[Collected data entries]
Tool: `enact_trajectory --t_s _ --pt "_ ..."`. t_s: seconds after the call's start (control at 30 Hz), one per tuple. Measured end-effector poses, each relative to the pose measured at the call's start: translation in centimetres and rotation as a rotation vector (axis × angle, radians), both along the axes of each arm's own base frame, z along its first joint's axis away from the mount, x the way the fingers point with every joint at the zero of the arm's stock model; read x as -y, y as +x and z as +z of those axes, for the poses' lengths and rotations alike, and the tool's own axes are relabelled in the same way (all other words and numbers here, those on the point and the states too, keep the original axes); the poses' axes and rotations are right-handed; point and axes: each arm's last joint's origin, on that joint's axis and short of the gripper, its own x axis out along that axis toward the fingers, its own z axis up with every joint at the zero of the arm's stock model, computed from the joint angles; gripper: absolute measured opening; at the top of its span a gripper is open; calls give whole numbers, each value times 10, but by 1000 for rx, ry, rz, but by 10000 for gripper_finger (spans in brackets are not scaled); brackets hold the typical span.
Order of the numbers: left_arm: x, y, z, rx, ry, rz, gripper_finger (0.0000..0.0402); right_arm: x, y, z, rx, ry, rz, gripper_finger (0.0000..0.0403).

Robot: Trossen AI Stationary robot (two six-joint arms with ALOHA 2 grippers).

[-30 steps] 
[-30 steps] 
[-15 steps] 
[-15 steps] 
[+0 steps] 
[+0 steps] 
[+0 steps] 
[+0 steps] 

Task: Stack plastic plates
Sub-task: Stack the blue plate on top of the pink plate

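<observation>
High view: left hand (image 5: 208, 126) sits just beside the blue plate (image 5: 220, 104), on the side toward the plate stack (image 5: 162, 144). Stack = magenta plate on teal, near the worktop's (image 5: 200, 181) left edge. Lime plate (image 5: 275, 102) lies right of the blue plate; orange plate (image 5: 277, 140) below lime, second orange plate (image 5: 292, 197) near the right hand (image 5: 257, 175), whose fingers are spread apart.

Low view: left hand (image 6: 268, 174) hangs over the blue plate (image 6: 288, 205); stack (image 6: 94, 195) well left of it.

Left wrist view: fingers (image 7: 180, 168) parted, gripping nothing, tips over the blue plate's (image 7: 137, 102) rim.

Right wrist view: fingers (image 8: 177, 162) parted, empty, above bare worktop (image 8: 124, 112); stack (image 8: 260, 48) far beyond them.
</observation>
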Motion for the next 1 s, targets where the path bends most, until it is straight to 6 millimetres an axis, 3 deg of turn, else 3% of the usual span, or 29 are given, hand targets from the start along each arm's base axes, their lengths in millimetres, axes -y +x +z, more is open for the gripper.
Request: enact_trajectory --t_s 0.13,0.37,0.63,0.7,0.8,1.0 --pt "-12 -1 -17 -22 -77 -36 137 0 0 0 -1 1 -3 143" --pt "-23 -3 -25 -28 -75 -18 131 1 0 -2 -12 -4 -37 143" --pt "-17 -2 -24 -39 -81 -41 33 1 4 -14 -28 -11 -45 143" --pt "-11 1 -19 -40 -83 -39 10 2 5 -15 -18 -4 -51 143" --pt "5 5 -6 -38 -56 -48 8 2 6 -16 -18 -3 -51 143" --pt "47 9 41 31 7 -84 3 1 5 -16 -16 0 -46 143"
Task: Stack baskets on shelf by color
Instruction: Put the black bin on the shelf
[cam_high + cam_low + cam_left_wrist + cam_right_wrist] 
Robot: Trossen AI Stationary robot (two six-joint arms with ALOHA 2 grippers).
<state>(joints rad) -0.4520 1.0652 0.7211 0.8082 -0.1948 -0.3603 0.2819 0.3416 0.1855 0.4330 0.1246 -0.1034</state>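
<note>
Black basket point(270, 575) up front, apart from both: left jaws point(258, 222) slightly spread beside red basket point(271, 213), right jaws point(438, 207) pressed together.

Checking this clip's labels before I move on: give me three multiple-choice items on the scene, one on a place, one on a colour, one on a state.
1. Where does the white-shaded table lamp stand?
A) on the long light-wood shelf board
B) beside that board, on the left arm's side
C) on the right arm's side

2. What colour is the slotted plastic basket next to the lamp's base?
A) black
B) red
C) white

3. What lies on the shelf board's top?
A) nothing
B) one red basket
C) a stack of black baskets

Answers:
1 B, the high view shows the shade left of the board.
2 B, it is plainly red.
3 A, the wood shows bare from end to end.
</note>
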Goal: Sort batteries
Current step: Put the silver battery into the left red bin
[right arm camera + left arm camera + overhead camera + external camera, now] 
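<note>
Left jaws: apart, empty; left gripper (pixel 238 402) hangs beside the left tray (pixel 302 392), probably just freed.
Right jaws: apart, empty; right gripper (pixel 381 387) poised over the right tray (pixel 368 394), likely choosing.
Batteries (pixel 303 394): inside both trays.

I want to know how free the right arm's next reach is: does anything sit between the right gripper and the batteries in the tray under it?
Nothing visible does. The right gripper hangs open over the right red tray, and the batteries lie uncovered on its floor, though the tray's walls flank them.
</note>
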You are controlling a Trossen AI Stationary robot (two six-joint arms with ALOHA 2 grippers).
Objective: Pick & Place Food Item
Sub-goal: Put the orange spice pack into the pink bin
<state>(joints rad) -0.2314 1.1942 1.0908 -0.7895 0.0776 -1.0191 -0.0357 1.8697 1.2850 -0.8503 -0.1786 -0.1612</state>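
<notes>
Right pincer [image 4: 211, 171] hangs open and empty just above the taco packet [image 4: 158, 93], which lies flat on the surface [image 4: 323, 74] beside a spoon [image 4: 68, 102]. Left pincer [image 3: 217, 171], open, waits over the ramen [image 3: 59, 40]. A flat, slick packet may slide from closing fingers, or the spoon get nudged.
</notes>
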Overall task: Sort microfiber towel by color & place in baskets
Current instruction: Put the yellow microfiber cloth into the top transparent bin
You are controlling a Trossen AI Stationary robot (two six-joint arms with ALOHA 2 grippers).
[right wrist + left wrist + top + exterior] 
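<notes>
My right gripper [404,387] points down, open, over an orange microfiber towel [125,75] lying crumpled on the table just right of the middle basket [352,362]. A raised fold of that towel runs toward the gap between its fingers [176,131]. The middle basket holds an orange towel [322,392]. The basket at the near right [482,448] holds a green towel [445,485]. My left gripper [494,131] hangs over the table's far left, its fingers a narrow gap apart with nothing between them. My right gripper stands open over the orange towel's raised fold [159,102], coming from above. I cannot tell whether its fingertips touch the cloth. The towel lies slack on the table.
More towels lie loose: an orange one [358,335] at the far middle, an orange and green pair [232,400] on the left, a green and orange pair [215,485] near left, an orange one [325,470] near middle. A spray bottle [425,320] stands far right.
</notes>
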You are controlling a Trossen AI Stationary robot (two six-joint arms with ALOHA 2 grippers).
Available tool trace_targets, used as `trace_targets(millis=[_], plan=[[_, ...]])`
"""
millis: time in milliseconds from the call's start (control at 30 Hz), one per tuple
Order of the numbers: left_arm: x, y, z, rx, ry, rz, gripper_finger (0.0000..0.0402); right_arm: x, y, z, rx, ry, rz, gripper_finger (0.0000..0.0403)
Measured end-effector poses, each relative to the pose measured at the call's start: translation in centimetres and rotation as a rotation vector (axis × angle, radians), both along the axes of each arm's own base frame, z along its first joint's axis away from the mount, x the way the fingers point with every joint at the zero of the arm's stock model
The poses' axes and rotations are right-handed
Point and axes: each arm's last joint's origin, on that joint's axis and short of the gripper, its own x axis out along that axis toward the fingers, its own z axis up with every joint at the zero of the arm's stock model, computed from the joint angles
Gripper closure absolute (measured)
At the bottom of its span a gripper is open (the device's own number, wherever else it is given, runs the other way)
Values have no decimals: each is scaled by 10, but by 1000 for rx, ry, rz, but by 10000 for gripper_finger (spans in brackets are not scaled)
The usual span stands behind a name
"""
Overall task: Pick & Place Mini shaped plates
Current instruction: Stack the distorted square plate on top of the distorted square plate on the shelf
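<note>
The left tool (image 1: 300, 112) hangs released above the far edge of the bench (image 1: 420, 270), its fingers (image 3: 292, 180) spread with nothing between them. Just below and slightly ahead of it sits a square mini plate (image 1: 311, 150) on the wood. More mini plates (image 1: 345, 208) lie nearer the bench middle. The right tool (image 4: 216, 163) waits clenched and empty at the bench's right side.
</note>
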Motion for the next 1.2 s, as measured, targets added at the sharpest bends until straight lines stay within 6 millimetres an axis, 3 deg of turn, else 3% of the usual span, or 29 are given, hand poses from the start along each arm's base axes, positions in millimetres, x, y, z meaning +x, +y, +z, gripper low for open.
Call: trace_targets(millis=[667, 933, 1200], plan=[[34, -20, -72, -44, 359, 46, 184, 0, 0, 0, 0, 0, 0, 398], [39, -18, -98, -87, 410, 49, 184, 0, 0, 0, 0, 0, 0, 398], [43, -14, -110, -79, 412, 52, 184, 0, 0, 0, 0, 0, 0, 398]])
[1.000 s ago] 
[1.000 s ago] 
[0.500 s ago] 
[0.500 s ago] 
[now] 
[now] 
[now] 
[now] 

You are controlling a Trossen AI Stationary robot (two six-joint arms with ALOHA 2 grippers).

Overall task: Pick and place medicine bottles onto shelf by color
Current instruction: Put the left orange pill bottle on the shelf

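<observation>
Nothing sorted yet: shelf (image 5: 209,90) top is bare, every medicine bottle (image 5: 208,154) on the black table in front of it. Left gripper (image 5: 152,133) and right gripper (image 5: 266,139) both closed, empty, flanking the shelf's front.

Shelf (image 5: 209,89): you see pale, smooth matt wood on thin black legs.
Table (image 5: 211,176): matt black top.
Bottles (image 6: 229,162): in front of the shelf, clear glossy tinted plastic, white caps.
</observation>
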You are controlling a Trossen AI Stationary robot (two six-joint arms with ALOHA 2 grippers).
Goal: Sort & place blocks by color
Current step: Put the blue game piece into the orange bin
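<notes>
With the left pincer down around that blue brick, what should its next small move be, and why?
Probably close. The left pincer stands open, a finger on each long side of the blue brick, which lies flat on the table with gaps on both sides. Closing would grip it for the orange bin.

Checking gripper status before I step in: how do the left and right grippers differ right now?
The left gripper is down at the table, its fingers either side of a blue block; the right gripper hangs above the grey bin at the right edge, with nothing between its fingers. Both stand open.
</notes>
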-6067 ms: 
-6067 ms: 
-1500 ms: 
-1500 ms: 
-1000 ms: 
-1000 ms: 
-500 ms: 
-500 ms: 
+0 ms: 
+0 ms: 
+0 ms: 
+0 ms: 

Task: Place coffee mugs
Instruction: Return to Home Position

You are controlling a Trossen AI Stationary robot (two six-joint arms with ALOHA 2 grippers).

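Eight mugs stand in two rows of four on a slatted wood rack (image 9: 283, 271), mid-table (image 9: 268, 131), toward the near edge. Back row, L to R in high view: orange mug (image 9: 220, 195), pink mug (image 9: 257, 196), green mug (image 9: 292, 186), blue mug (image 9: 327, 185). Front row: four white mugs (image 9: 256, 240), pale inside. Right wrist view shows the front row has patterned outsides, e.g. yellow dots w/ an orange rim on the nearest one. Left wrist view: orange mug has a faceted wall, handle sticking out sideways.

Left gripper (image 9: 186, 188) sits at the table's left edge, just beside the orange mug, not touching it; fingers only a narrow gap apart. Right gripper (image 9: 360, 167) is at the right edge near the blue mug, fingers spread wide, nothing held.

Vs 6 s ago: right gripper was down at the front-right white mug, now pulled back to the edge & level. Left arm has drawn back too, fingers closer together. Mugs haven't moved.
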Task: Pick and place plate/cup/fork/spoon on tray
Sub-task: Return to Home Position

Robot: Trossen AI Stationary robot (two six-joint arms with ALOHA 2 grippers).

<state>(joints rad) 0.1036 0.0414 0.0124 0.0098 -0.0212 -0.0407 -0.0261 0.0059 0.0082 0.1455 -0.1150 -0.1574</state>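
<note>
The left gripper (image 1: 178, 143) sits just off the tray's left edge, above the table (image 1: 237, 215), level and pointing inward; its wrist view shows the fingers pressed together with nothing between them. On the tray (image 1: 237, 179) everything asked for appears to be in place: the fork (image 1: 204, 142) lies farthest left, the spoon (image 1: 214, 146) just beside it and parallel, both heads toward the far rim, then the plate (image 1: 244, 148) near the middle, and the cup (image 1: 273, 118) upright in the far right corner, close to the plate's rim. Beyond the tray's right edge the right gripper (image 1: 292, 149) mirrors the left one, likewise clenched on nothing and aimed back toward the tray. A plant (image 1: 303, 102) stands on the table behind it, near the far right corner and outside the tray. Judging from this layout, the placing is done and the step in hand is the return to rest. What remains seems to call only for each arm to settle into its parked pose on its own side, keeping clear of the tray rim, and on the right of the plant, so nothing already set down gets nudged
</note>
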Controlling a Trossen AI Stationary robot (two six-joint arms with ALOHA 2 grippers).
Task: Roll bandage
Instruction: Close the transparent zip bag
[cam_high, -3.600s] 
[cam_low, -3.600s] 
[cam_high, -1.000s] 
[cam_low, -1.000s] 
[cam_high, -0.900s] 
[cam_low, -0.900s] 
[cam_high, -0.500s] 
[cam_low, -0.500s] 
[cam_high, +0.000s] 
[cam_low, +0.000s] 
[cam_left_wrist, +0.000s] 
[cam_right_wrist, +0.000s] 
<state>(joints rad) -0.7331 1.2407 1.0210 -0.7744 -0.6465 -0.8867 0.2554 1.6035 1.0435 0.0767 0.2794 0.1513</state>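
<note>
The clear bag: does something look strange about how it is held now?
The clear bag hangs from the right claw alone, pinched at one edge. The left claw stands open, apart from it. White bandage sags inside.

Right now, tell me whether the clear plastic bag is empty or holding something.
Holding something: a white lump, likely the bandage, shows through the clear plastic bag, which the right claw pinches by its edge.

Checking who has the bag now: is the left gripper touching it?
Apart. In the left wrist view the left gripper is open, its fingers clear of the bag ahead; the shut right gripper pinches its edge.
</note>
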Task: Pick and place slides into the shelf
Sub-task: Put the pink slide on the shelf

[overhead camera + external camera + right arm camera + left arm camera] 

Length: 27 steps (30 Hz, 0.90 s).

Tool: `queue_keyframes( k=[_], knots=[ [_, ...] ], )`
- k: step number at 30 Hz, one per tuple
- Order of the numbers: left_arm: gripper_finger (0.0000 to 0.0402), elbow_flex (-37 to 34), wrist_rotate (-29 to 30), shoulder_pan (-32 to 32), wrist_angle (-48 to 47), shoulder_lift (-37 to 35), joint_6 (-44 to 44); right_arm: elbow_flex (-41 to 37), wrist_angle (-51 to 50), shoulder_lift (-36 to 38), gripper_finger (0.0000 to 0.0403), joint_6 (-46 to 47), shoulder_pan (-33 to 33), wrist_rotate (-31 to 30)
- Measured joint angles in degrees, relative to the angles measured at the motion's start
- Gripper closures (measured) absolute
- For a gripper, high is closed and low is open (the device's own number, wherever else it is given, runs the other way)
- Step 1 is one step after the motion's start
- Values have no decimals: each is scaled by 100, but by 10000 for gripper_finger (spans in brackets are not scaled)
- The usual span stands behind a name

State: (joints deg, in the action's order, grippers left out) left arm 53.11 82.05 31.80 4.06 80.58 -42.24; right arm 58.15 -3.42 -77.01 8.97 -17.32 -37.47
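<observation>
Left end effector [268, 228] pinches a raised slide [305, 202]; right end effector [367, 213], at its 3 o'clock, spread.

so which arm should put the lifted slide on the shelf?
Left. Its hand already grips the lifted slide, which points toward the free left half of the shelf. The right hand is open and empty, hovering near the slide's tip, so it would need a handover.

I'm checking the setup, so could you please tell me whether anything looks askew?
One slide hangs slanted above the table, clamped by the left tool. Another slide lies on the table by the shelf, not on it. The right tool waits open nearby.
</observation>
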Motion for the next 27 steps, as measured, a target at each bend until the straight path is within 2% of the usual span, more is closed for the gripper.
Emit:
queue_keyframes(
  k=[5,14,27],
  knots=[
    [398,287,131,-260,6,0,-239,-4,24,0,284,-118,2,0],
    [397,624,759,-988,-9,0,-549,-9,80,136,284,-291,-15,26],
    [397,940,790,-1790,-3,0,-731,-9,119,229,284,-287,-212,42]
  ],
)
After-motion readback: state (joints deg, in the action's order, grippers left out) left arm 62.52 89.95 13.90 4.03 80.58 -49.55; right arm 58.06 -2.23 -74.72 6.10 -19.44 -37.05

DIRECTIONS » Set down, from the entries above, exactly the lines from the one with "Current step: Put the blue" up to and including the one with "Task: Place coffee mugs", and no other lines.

TASK RESULT »
Current step: Put the blue game piece into the orange bin
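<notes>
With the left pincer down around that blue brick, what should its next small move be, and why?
Probably close. The left pincer stands open, a finger on each long side of the blue brick, which lies flat on the table with gaps on both sides. Closing would grip it for the orange bin.

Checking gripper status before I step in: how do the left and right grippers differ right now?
The left gripper is down at the table, its fingers either side of a blue block; the right gripper hangs above the grey bin at the right edge, with nothing between its fingers. Both stand open.
</notes>
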-6067 ms: 
-6067 ms: 
-1500 ms: 
-1500 ms: 
-1000 ms: 
-1000 ms: 
-500 ms: 
-500 ms: 
+0 ms: 
+0 ms: 
+0 ms: 
+0 ms: 

Task: Place coffee mugs

With this, the exercise has been completed.